Jurisdictional Creep: The UN Cybercrime Convention and the Expansion of Passive Personality Jurisdiction

Eli Scher-Zagier
27 YALE J.L. & TECH. 327

Faced with spiking computer crime, the United Nations adopted a global cybercrime convention in December 2024. This watershed moment was the result of rushed, combative negotiations that involved a wide range of stakeholders. Occupied with contentious fights over overbroad substantive provisions, negotiating states paid little attention to the jurisdictional provisions of the convention.

Yet a provision granting states jurisdiction over crimes committed anywhere in the world against their nationals, known as passive personality jurisdiction, represents a major expansion of jurisdiction under international and domestic law. Adoption of this type of jurisdiction in the treaty consummates a rise that has taken it from spurned to ubiquitous in a few short decades.

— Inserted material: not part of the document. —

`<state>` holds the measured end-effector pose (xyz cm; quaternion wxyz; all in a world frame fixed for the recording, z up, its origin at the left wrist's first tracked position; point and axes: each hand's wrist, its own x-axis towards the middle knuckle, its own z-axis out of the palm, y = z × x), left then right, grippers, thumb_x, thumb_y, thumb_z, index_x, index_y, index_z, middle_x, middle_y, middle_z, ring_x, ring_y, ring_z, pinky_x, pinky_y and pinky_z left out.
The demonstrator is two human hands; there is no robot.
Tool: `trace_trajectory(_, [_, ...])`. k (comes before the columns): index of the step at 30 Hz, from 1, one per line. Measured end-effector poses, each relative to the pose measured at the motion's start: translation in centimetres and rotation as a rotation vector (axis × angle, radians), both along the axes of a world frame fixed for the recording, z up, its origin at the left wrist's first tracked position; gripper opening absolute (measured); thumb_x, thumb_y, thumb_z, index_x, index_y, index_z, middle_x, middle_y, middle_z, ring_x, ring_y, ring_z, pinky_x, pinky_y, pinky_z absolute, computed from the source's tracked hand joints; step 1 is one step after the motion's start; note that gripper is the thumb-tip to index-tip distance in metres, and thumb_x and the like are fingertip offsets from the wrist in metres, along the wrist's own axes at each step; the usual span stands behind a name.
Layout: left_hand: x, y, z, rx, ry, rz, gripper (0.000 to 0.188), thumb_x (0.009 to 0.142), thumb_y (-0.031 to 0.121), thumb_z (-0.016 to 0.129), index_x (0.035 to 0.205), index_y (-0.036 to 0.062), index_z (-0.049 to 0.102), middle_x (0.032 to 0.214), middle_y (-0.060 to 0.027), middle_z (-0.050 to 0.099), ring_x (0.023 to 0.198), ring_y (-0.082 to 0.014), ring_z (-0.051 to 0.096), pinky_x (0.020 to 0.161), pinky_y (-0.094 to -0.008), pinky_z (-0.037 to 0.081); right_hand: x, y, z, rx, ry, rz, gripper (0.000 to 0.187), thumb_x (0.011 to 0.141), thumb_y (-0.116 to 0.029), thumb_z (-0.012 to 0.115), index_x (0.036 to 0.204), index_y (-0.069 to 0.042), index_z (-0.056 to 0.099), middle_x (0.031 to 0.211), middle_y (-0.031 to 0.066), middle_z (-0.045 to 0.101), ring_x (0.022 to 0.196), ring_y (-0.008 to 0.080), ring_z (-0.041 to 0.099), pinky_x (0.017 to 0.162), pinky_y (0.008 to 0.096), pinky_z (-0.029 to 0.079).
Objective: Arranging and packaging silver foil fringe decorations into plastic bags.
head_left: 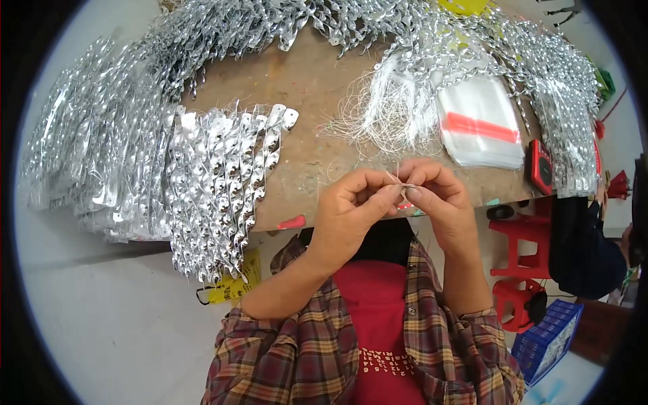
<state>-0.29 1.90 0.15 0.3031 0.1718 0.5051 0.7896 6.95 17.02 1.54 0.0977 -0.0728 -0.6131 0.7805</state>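
At the near edge of the table (297,155), left hand (354,209) and right hand (442,196) pinch a thin strand (406,185); white threads (398,108) lie beyond.

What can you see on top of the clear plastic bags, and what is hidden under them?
Silver twisted strands lie over the far end of the bags. A red band crosses them; whether on or inside is unclear. The table directly underneath is covered.

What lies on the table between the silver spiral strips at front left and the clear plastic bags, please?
In the head view, a loose tangle of white strings lies beside the bags, with brown tabletop showing between it and the silver strips.
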Motion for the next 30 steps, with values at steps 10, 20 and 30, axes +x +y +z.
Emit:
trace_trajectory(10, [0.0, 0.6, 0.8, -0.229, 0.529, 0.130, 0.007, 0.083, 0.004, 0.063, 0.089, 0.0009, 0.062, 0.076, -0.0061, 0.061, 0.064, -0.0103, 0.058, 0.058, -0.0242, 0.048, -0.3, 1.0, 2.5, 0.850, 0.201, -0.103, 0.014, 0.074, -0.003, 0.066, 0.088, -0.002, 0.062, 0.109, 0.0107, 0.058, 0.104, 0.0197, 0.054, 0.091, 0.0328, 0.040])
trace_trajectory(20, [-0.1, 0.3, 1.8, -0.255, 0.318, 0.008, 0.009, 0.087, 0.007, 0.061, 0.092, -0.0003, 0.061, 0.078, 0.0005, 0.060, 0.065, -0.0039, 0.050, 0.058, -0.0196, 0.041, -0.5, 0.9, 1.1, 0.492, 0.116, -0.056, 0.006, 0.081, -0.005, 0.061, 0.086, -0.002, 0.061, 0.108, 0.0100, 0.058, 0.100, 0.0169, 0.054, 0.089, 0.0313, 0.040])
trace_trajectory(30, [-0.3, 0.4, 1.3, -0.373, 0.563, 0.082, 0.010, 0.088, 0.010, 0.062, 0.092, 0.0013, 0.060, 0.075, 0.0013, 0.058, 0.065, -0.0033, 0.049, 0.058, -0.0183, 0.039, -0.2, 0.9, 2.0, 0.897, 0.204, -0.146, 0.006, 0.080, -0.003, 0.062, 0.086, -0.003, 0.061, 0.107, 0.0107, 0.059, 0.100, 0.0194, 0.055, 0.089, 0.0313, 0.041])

Passive personality jurisdiction threatens sovereignty, due process, and human rights. It remains both ill-advised and unnecessary. Other jurisdictional bases better address the jurisdictional challenges posed by cybercrime. But if passive personality jurisdiction is here to stay, states can take steps to mitigate its harm: from limiting it to violent, universal offenses to taking unilateral measures that impose costs on abusive passive personality prosecutions.